Power of Siberia is flowing gas from Gazprom's Chayandinskoye field, a geologically complex project requiring many more wells than usual to produce the same amount of gas.
"Chayandinskoye is an expensive project in this respect," Marinchenko says. "In theory if you could complement this base with other production sources this might be more cost-efficient."
A recent investigation by Russian news outlet Lenta.ru even claims that Gazprom has overestimated Chayandinskoye’s production capacity and that of a second field it plans to link to Power of Siberia: Kovykta. This means it will struggle to deliver on its $400bn deal signed in 2014 to supply up to 38bn m3/yr of gas to China over 30 years, according to Lenta.ru. Gazprom declined to comment to NGW on whether results at the fields have under-performed.
But the company always had planned a slow ramp-up in deliveries and that might have been for that reason, rather than limited Chinese appetite.
Marinchenko sees the issue of other Yakutian fields lacking access to Power of Siberia as “a good illustration of a bigger problem in Russia.

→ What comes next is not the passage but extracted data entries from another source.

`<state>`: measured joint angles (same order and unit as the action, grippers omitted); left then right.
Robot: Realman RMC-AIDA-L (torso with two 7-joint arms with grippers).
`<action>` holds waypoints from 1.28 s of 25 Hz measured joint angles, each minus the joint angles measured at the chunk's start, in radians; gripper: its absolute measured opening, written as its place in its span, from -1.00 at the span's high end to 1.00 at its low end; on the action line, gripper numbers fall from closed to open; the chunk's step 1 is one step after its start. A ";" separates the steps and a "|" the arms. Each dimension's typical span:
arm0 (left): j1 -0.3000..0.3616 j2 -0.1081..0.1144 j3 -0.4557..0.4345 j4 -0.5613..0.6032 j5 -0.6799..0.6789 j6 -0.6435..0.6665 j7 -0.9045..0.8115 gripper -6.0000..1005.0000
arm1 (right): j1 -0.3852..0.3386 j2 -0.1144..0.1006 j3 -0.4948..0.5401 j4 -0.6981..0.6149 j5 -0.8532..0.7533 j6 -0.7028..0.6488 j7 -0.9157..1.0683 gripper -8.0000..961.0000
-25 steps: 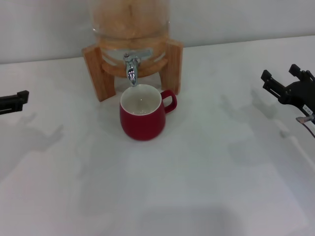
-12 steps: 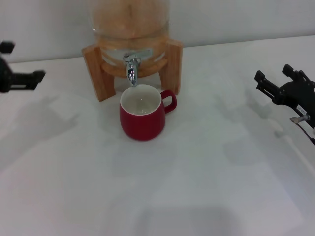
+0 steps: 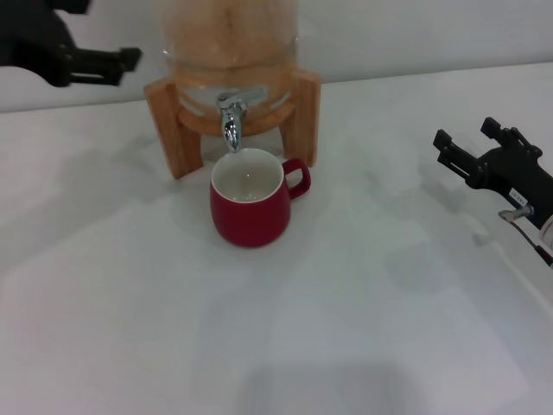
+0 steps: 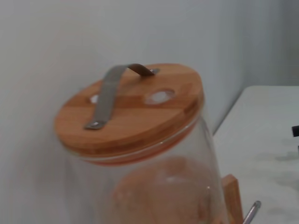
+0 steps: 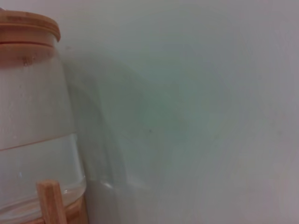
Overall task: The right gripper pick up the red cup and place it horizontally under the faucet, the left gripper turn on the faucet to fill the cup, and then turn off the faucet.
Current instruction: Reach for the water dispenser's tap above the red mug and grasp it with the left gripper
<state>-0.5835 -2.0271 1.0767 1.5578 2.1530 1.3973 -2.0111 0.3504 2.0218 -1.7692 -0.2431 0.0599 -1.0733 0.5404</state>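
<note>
Cups: one red cup (image 3: 250, 204) | faucet (image 3: 231, 118): one | claws: two

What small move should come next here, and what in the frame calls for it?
Probably the left gripper should come down and across to the faucet lever. The red cup already stands upright under the spout, touched by neither arm, and the right gripper is open and well off to the side. The left gripper hangs high beside the dispenser, short of the lever.
</note>
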 joint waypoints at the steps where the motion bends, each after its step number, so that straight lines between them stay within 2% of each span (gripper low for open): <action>1: -0.018 0.000 0.000 -0.031 0.001 0.001 0.009 -0.71 | 0.000 0.000 -0.002 0.000 0.000 0.000 0.000 -0.82; 3: -0.033 -0.004 0.004 -0.067 0.004 0.003 0.027 -0.71 | -0.002 0.000 -0.002 0.000 0.000 0.000 0.002 -0.82; 12: -0.044 -0.011 0.025 -0.083 0.006 0.047 0.053 -0.71 | -0.002 0.000 -0.016 0.000 0.000 -0.003 0.013 -0.82; 19: -0.073 -0.002 0.059 -0.127 0.011 0.077 0.074 -0.71 | 0.001 0.000 -0.015 -0.005 0.000 -0.004 0.009 -0.82; 32: -0.147 0.025 0.051 -0.275 0.023 0.078 0.201 -0.71 | 0.001 0.000 -0.015 -0.010 0.000 -0.003 0.005 -0.82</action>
<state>-0.7301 -2.0023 1.1273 1.2832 2.1759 1.4752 -1.8099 0.3513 2.0218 -1.7839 -0.2528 0.0598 -1.0765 0.5452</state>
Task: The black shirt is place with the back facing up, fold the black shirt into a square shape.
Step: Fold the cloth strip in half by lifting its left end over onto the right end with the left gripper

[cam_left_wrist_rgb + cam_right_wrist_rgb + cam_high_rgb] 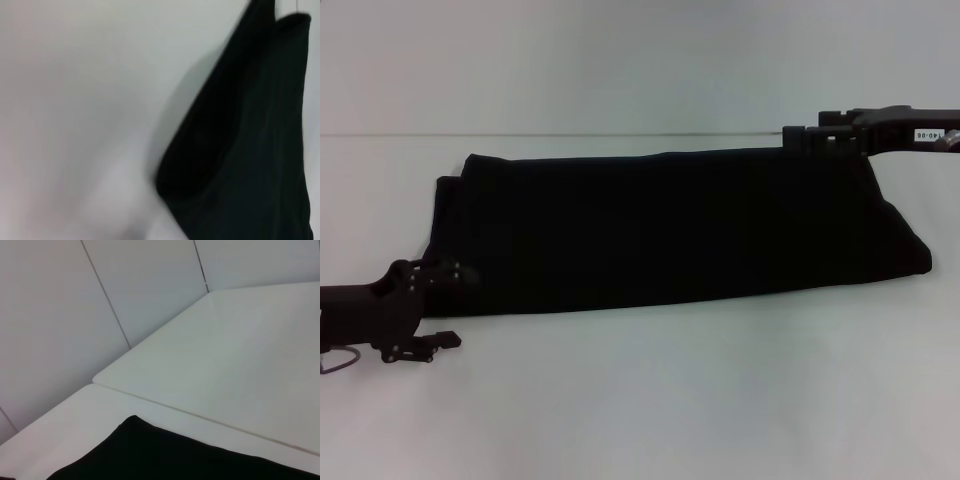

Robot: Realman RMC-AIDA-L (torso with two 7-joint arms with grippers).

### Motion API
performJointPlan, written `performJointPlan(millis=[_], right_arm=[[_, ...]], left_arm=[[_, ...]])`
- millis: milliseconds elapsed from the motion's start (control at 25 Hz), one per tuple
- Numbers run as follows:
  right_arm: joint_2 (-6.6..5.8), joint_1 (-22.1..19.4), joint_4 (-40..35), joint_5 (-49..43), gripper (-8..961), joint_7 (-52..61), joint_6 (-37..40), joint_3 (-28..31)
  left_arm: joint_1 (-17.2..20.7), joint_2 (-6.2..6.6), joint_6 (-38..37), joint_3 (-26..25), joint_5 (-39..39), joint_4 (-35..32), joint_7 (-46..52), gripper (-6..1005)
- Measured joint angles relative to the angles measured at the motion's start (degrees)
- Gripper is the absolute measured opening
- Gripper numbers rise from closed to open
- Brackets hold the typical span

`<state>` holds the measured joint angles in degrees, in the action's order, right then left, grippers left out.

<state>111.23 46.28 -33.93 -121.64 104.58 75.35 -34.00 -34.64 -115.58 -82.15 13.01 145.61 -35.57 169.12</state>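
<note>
Across the white table [650, 400] lies the black shirt [670, 235], folded into a long band; left gripper [438, 305] sits at its near left corner, fingers spread, holding nothing; right gripper [802, 136] at the far right edge, grip unclear

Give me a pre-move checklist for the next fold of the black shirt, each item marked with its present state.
1. Black shirt lies as a long folded band on the white table: ok.
2. Band not yet square, another fold needed: ok.
3. Left pincer at the shirt's near left corner: ok.
4. Right pincer at the shirt's far right corner: ok.
5. Either pincer gripping fabric: cannot tell.
6. Lettering hidden, back side out: cannot tell.
</note>
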Motion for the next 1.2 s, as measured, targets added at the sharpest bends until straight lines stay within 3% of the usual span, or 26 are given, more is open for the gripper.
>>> performJointPlan(millis=[1200], right_arm=[[0.03, 0.13, -0.17, 0.27, 897, -0.08, -0.03, 0.6]], left_arm=[[-0.08, 0.0, 7.8, -0.09, -1.66, 1.69, -1.07, 906]])
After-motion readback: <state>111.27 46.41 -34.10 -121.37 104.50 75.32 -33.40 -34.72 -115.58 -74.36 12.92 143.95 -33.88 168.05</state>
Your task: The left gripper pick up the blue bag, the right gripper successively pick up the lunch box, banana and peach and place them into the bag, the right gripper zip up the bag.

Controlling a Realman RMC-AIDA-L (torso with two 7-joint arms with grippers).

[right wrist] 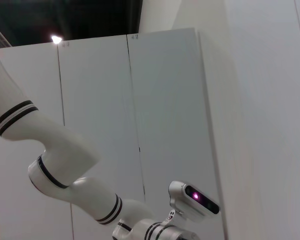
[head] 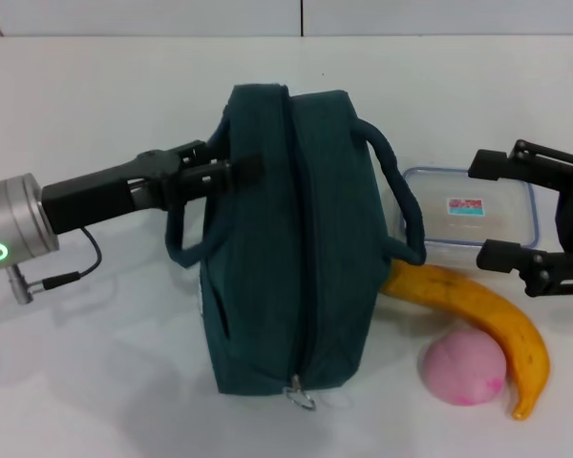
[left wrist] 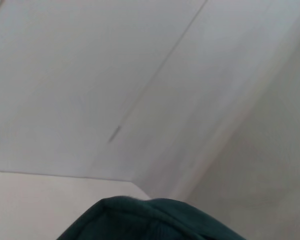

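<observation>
My left gripper (head: 231,167) reaches in from the left, fingertips at the bag's (head: 291,239) upper left face, right by the near-side handle loop (head: 179,243). I cannot tell whether the fingers have closed on fabric or strap; they sit dark against dark cloth. In the left wrist view only a rounded hump of the bag (left wrist: 150,220) shows.

My right gripper (head: 522,215) waits at the far right with its jaws spread wide, holding nothing, above the right edge of the lunch box (head: 463,215).

Step in hand, as I judge it: get a firm hold on the bag and lift it. Best to take the strap rather than the soft wall, so the body hangs straight. The zipper seam (head: 301,229) runs along the top and looks shut, puller ring (head: 301,396) at the near end. It would need opening before anything goes in.

Materials:
- Bag: teal woven cloth, soft, boxy, sagging slightly.
- Lunch box: clear rigid plastic, blue rim, flat lid with label, just right of the bag, partly behind its right handle (head: 392,186).
- Banana (head: 487,320): smooth, curved, one end touching the bag.
- Peach (head: 463,367): pink, rounded, matte, nearest, beside the banana.
- Table (head: 95,363): white, smooth.
</observation>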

When you have big companies with monopoly positions it gives rise to these inefficiencies,” he says.
As another example of inefficiencies one could cite Gazprom’s pre-investment studies in April and May on the development of the offshore Arctic Shtokman field.
Gazprom had intended to launch production at the 3.8 trillion-m3 field in the Barents Sea in 2015, after more than a decade of preparation, with assistance from France's Total and Norway's Equinor. Its gas was to be exported in the form of LNG. Despite the field having good reservoir quality, though, its harsh operating environment and remote location posed significant challenges. Total and Equinor dropped out and Gazprom said in 2013 that Shtokman would be left for "a future generation." That time is hardly in sight now.
Russia’s latest long-term energy strategy calls for an increase in LNG production from around 30mn mt/yr last year to 46-65mn mt/yr in 2024 and 80-140mn mt/yr by 2035. Overall gas output is expected to rise from 790bn m3 in 2019 to 795-820bn m3/yr by 2024 and 860-1,000bn m3 by 2035.
To ensure the upper ranges of these targets are met, Russia might do well to weigh up the benefits of greater liberalisation of its gas market.